PED has emerged as one of the most advanced choices for the treatment of intracranial aneurysms. This study showed that the use of PED brings favourable outcome and minimal mid-term complications when used for treating single unruptured intra-cerebral aneurysms.
Flow diverter devices redirect blood flow from the aneurysm sac into the distal artery without occluding side branches. This leads to flow stasis within the aneurysm, which commences progressive intra-aneurysmal thrombosis. Furthermore, this type of stent promotes endoluminal reconstruction of the parent vessel, which finally leads to aneurysm occlusion (
3). This event takes place over several months. Therefore, residual aneurysmal filling immediately after PED insertion is normally expected. Szikora et al. reported immediate occlusion of small (<5mm) aneurysms in 21% of patients treated with PED (
9). The immediate result of PED insertion could be assessed by DSA as the amount of contrast stagnation inside aneurysm sac. The more contrast stagnation, the faster aneurysm occlusion is expected. The present study showed good or excellent results in all patients except one with poor stagnation of the contrast in whom follow-up DSA showed complete occlusion of the aneurysm.
PED is a self-expanding stent-like flow diverter with high metal-to-surface area. Nominal diameter varies from 2.5 to 5 mm with 0.25 mm increments and the nominal length range is between 10 and 35 mm with 2 mm increments. PED is delivered over a 0.027-inch microcatheter and carries a radiopaque platinum tip beyond the distal end of the stent (
10). PED diameter should be roughly close to the target vessel diameter, while PED length must be at least 6 mm longer than the aneurysm neck size.
A number of studies have reported superior results when using multiple PEDs for a single aneurysm specially when favourable flow decline is not achieved by means of a single PED (
11).

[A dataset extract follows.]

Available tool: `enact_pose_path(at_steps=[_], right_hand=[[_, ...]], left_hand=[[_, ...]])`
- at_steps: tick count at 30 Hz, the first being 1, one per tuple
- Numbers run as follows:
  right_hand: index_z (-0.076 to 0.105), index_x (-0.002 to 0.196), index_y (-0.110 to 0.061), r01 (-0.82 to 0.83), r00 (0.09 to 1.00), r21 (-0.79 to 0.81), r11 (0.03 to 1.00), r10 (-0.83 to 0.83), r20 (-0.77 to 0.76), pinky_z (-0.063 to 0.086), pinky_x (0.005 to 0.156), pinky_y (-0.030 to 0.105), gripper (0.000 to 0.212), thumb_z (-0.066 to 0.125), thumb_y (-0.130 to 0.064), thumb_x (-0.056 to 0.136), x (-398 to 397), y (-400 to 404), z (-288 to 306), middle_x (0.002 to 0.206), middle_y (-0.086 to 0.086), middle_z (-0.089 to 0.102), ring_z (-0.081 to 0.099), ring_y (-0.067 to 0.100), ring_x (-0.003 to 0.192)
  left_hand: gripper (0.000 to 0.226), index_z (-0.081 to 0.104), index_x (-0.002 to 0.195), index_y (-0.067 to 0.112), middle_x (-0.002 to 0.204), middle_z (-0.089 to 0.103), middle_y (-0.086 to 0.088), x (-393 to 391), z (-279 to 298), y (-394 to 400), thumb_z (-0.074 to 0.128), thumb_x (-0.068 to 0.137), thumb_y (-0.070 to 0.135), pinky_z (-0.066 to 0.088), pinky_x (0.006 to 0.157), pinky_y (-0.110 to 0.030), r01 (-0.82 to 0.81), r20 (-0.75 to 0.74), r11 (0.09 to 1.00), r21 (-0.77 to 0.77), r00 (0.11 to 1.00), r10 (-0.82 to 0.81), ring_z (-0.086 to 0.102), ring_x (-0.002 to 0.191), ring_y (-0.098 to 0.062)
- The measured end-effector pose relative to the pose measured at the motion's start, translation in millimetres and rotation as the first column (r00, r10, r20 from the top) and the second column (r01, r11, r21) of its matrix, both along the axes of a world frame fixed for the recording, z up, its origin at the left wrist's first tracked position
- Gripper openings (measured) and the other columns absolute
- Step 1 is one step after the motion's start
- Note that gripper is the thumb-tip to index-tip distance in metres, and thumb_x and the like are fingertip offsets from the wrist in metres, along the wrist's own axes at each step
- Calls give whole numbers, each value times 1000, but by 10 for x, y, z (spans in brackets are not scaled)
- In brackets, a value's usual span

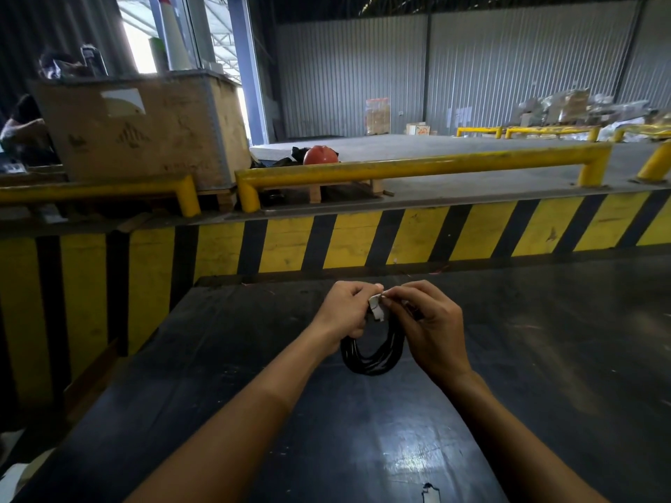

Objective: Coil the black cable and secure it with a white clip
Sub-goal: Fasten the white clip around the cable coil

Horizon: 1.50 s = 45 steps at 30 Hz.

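Observation:
The black cable point(374, 357) hangs as a coil of several loops between my hands, its lower end close to the dark table point(225, 357). My left hand point(345, 310) grips the top of the coil from the left. A white clip point(377, 309) sits at the top of the coil between both hands. My right hand point(432, 328) pinches the clip with thumb and forefinger from the right. The upper part of the coil is hidden behind my fingers.
A black-and-yellow striped barrier point(345, 241) runs behind the table, with yellow rails point(417, 167) above it. A large cardboard crate point(141, 128) stands at the left with a person point(25, 125) behind it. An orange helmet point(321, 155) lies beyond the rail.

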State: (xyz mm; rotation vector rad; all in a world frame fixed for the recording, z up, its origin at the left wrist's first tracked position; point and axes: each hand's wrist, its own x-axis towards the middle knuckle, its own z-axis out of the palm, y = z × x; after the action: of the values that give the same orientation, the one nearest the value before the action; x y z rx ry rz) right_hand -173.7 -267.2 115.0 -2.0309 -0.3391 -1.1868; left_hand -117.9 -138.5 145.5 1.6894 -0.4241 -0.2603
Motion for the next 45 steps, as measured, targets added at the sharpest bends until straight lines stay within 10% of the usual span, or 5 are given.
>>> enact_pose_path(at_steps=[19,36,45], right_hand=[[67,94,-8,47,995,-153,987,-60,-84,42,64,5,12,67,-16,84,41,-53,-255,92,6,57,51,7,74],[61,87,-25,-86,962,295,952,156,-223,53,58,30,8,63,-18,88,128,-80,-101,83,3,65,63,19,70],[67,86,-15,-146,914,263,954,232,-332,55,62,39,3,66,-17,86,193,-168,-19,75,2,69,65,18,67]], left_hand=[[20,61,107,4,73,57,-6,72,-25,22,55,92,15,26,33,-19,-99,87,995,-7,991,99,38,36,-5],[18,57,106,3,76,64,-7,60,-57,-16,58,88,2,29,31,-15,-115,153,981,-159,978,139,44,32,-2],[29,54,109,19,84,72,-3,120,-136,32,64,84,7,52,68,-24,-118,437,992,-41,891,124,67,75,-11]])
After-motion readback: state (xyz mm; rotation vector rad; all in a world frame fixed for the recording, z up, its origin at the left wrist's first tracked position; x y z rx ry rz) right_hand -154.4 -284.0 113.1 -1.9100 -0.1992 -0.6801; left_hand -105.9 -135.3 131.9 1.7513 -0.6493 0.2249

According to Chalouhi et al. (
12), there is no significant superiority for multiple over single PED. In one patient, due to highly persistent blood flow circulating within the aneurysm, we decided to use two stents. The midterm outcome of the procedure in this patient was excellent.
Chalouhi et al. compared the use of coiling vs. PED in a series of patients with large saccular aneurysms and found significantly higher aneurysmal occlusion and significantly less necessity for retreatment, while the morbidity rate did not differ between the two groups (
13).
According to a meta-analysis of 29 studies, morbidity and mortality of flow diverter devices is 4% and 5%, respectively (
14). The rate of post-procedural complications of PED seems to be less likely. A study on 251 aneurysms treated with PED demonstrated permanent morbidity and mortality of only 1% and 0.5%, respectively (
15). Yu et al. reported a complete aneurysm occlusion rate of 84% in a multicenter study with peri-procedural death or stroke seen in 3.5% (
16). They suggested PED to be the first line choice for treating un-ruptured intracranial aneurysms.According to a review of 210 patients treated with PED, mortality occurred in 1.9%, which is comparable to the mortality risk of coiling (
10).
In the present study, mild in-stent stenosis was depicted in only one patient. There is no clear protocol to delineate the duration and dosage of antiplatelet therapy to decrease the risk of in-stent thrombosis and stenosis. Very few cases of in-stent thrombosis are reported after PED insertion with the majority being less than 50% (
5,
8,
17). One major concern about PED is the risk of aneurysm rupture in the latency period before total aneurysm occlusion (
18). Intracranial hemorrhage is reported in 3.8% of individuals after PED employment (
10). We observed SAH in only one patient of this study leading to the patient’s death.
The present study showed a favourable midterm result in 77.8% of the participants. Lylyk et al. used PED for treatment of 63 intracranial aneurysms and achieved complete occlusion in 95% of the lesions in a 12-month follow-up (
5). Meanwhile, according to the experience of Chan et al. with PED on 13 wide neck aneurysms of the internal carotid artery, a success rate of 69% was achieved after a mean follow-up of 14 months (
19). Fischer et al. achieved 74% complete aneurysm exclusion in a 10-month follow-up of 49 aneurysms (
17).
We used DSA for follow-up of treated UIAs. DSA is the gold standard for follow-up of UIAs after endovascular treatment (
20). CT angiography and MR angiography can be utilized, however both are inferior to DSA for detection of residue or recurrence of the aneurysm (
21).
This study was subject to several limitations, first the sample size was small and statistical analysis on the role of various demographic factors on the final outcome could not be measured. Second, we did not gather data about required coverage of the stent. Overall, further studies with a larger number of participants are necessary for these purposes.
In conclusion, the use of pipeline embolization device for the treatment of unruptured intracranial aneurysms appears encouraging with favorable mid-term clinical outcome and minimal complication. However, larger studies with longer follow-up durations are warranted.